### Directions
The records below are to be copied exactly, with their pictures left out.

• • •

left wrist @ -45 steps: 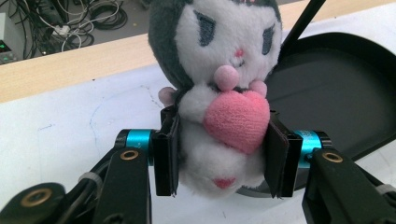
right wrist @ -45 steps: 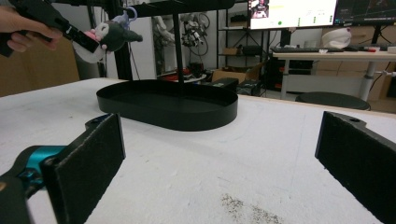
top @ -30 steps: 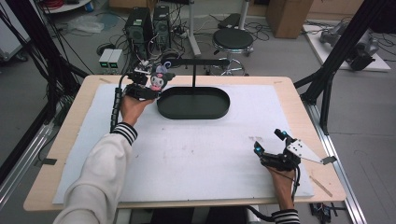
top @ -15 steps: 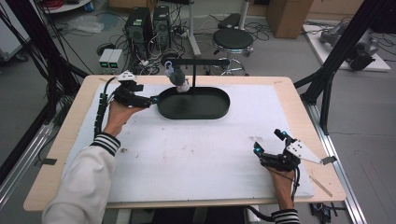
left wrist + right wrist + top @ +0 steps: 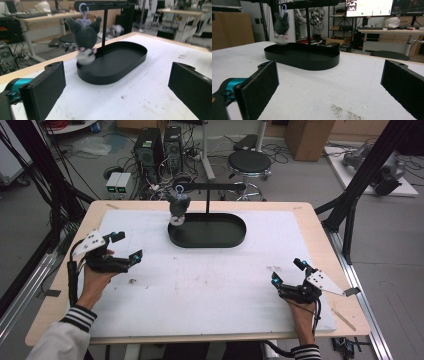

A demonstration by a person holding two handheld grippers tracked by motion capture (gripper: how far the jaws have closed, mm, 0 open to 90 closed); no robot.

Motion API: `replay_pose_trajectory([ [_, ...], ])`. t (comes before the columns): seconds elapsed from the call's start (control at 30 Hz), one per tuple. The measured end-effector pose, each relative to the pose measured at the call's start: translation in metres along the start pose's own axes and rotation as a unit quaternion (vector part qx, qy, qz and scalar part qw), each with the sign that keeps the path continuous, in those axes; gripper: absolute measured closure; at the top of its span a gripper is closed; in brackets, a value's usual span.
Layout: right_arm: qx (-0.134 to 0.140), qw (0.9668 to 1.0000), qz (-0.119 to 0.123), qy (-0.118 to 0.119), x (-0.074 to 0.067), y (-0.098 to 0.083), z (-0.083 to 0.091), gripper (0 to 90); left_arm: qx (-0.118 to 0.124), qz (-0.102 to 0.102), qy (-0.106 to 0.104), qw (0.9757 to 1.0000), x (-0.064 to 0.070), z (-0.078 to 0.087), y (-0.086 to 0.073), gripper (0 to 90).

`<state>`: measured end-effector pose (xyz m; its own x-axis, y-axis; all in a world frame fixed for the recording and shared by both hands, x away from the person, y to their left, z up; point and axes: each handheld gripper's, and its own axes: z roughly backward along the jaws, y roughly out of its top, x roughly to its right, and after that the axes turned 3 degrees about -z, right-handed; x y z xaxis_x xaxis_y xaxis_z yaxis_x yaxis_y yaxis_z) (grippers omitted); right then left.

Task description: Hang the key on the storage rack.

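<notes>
A dark grey plush keychain (image 5: 178,206) (image 5: 85,37) (image 5: 280,25) hangs by a lilac loop from the left hook of a black T-shaped rack (image 5: 207,186), above the left end of the black oval tray (image 5: 220,240) (image 5: 120,62) (image 5: 312,61); it looks blurred, as if swinging. My left gripper (image 5: 126,247) (image 5: 115,90) is open over the white mat at the table's left, well short of the tray, nothing between its jaws. My right gripper (image 5: 288,272) (image 5: 329,92) is open near the front right corner, resting low on the mat, also empty.
A white mat (image 5: 210,285) covers most of the wooden table (image 5: 320,220). Small dark specks (image 5: 132,281) lie on the mat near the left hand. Black frame posts (image 5: 350,210) stand at the table's right edge, and cables run along the left edge.
My left gripper let go of the plush at the rack and drew back toward the front left, opening. The plush now hangs on the hook. The right gripper stayed put.
</notes>
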<state>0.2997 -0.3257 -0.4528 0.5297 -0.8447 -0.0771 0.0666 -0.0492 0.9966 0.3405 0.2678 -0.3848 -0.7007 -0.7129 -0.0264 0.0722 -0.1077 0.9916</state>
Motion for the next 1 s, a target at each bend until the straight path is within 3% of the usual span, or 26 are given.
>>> replay_pose_trajectory([
  [0.13,0.000,1.0000,0.000,-0.001,0.000,0.000,0.000,0.5,0.012,0.004,0.005,0.9999,0.009,0.020,-0.021,1.7],
  [0.27,0.000,1.0000,0.000,-0.001,0.000,0.000,0.000,0.5,0.042,0.004,0.014,0.9990,0.014,0.037,-0.037,1.7],
  [0.43,0.001,1.0000,0.001,-0.001,0.000,0.000,0.000,0.5,0.056,0.003,0.027,0.9981,0.016,0.051,-0.052,1.7],
  [0.63,-0.001,1.0000,-0.001,0.000,-0.001,0.000,0.000,0.5,0.076,0.006,0.024,0.9968,0.021,0.059,-0.066,1.7],
  [0.8,0.001,1.0000,-0.001,-0.001,0.000,0.000,0.000,0.5,0.062,0.014,0.017,0.9978,0.020,0.058,-0.074,1.7],
  [0.87,0.000,1.0000,-0.002,0.000,0.000,0.000,0.000,0.5,0.054,0.009,0.021,0.9983,0.022,0.057,-0.075,1.7],
  [1.0,-0.001,1.0000,-0.006,0.000,0.000,0.000,0.001,0.5,0.067,0.000,0.040,0.9969,0.025,0.060,-0.076,1.7],
])
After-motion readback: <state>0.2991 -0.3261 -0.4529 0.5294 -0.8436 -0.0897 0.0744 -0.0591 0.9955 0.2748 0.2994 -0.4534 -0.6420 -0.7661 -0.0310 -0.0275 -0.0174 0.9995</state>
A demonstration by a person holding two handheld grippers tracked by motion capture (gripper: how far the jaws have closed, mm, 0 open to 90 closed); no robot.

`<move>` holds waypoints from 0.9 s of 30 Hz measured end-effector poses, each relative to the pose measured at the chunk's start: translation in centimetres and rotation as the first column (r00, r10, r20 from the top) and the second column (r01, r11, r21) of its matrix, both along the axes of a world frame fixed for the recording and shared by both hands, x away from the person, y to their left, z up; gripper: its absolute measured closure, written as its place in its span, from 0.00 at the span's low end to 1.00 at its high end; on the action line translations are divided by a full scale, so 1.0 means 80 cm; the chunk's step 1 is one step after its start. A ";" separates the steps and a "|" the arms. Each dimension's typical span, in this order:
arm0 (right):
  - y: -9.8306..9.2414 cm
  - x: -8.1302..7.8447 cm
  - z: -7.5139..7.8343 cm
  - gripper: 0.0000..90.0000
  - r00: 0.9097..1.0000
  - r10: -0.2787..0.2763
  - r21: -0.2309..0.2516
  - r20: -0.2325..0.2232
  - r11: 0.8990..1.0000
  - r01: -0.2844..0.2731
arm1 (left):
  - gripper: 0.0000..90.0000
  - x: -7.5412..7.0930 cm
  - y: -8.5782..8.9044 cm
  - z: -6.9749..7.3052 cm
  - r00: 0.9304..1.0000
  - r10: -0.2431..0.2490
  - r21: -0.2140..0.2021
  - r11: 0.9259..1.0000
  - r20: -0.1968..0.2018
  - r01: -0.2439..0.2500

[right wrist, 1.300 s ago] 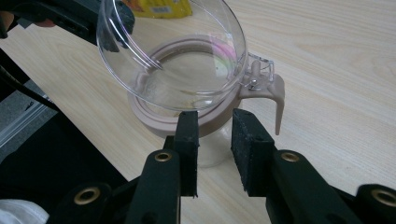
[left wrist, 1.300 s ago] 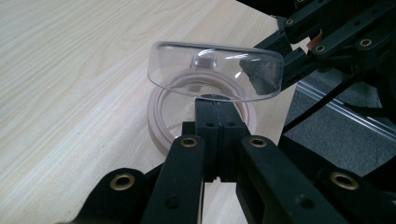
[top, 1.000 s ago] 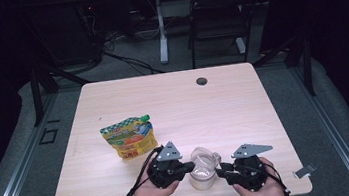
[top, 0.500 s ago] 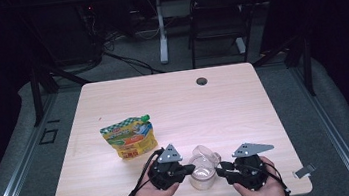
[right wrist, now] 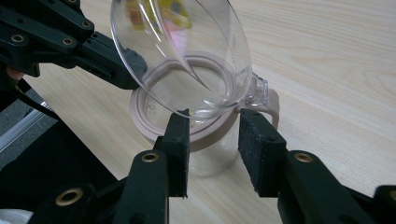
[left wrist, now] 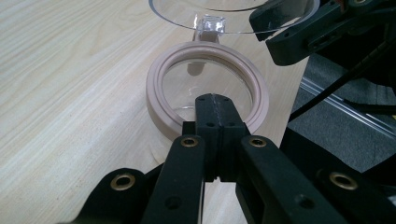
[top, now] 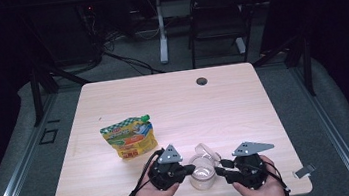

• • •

### Solution for this exercise
left wrist @ -45 steps: 
right wrist @ -45 steps: 
top @ -30 steps: 
top @ -15 steps: 
left wrist + right wrist + top @ +0 steps: 

A demonstration by a person holding two handheld grippers tracked by motion capture (gripper: how far the jaws have closed, mm, 0 open to 90 closed); no robot.

Motion API: `replay_pose_trajectory([ [_, ...], ])`. t (comes before the columns): seconds elapsed from the call's start (control at 30 Hz), one per tuple. The measured end-effector pose, each relative to the pose measured at the call's start: translation in metres along the start pose's own axes and rotation as a unit quaternion (vector part qx, qy, qz and scalar part qw), each with the sign that keeps the path continuous, in those axes; gripper: absolute measured closure; at the top of its span a gripper is closed; in brackets, a value's usual span.
Layout: right_arm: qx (-0.134 to 0.140), qw (0.9668 to 1.0000), qz (-0.119 to 0.123), qy (-0.118 to 0.119), x (-0.074 to 0.067), y (-0.098 to 0.083), z (-0.083 to 0.091), gripper (0 to 90); left_arm: qx (-0.118 to 0.124), qz (-0.102 to 0.102), qy (-0.106 to 0.104), qw (0.9757 to 1.0000), x (-0.064 to 0.070), z (-0.078 to 0.087), y (-0.086 to 0.073), gripper (0 to 90).

`<state>`: measured end-effector pose (xyz m; its own x-axis, y-axis; all in a world frame fixed for the recording and shared by both hands, x away from the person, y to their left, z up; point and axes: each handheld gripper's, and its own axes: z roughly backward along the jaws, y roughly out of its top, x roughly to its right, and after that the axes turned 3 degrees about -z, right-handed; x y z xaxis_x xaxis_y xaxis_z yaxis_x yaxis_y yaxis_z) (grippers omitted); right then left.

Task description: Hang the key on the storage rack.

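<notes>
A dark grey plush keychain (image 5: 178,206) (image 5: 85,37) (image 5: 280,25) hangs by a lilac loop from the left hook of a black T-shaped rack (image 5: 207,186), above the left end of the black oval tray (image 5: 220,240) (image 5: 120,62) (image 5: 312,61); it looks blurred, as if swinging. My left gripper (image 5: 126,247) (image 5: 115,90) is open over the white mat at the table's left, well short of the tray, nothing between its jaws. My right gripper (image 5: 288,272) (image 5: 329,92) is open near the front right corner, resting low on the mat, also empty.
A white mat (image 5: 210,285) covers most of the wooden table (image 5: 320,220). Small dark specks (image 5: 132,281) lie on the mat near the left hand. Black frame posts (image 5: 350,210) stand at the table's right edge, and cables run along the left edge.
My left gripper let go of the plush at the rack and drew back toward the front left, opening. The plush now hangs on the hook. The right gripper stayed put.
</notes>
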<state>0.2997 -0.3257 -0.4528 0.5297 -0.8447 -0.0771 0.0666 -0.0492 0.9966 0.3405 0.2678 -0.3848 -0.7007 -0.7129 -0.0264 0.0722 -0.1077 0.9916</state>
Motion for the next 1 s, a target at each bend until the straight path is within 3% of the usual span, or 26 are given.
>>> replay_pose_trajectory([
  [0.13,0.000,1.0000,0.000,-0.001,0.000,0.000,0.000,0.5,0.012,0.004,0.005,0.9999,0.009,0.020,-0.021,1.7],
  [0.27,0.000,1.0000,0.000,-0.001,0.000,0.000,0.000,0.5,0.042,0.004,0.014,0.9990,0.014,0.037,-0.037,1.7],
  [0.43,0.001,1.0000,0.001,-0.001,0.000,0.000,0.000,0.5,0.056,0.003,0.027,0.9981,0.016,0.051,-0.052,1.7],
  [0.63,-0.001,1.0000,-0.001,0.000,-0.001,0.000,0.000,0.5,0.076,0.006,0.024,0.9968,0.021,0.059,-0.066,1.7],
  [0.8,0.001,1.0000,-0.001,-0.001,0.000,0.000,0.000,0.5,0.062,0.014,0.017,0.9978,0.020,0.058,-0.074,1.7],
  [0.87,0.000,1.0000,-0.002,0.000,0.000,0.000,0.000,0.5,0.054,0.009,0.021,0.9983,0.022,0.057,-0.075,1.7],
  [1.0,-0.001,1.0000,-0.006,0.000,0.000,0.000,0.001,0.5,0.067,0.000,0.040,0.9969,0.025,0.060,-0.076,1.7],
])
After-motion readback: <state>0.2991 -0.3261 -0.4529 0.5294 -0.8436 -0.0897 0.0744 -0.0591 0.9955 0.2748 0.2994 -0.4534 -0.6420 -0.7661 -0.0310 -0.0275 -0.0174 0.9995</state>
A demonstration by a person holding two handheld grippers tracked by motion capture (gripper: how far the jaws have closed, mm, 0 open to 90 closed); no robot.

`<move>` holds waypoints from 0.9 s of 30 Hz measured end-effector poses, each relative to the pose measured at the chunk's start: translation in centimetres and rotation as the first column (r00, r10, r20 from the top) and the second column (r01, r11, r21) of its matrix, both along the axes of a world frame fixed for the recording and shared by both hands, x away from the person, y to their left, z up; gripper: its absolute measured closure, written as its place in its span, from 0.00 at the span's low end to 1.00 at its high end; on the action line translations are divided by a full scale, so 1.0 means 80 cm; the chunk's step 1 is one step after its start. A ";" separates the steps and a "|" the arms. Each dimension's typical span, in this order:
arm0 (right):
  - y: -9.8306..9.2414 cm
  - x: -8.1302..7.8447 cm
  - z: -7.5139..7.8343 cm
  - gripper: 0.0000..90.0000
  - r00: 0.9097..1.0000
  - r10: -0.2787..0.2763
  - r21: -0.2309..0.2516
  - r20: -0.2325..0.2232
  - r11: 0.8990..1.0000
  - r01: -0.2844..0.2731
arm1 (left):
  - gripper: 0.0000..90.0000
  - x: -7.5412..7.0930 cm
  - y: -8.5782..8.9044 cm
  - z: -6.9749..7.3052 cm
  - r00: 0.9304..1.0000
  - r10: -0.2431..0.2490
  - r21: -0.2140..0.2021
  - r11: 0.9259..1.0000
  - r20: -0.1968..0.2018
  - r01: -0.2439..0.2500

[right wrist, 1.300 s ago] 
[left wrist, 1.300 s ago] 
[top, 1.000 s ago] 
[top, 0.500 s ago] 
[right wrist, now] 
[left wrist, now] 
[top, now] 

This exercise has been completed.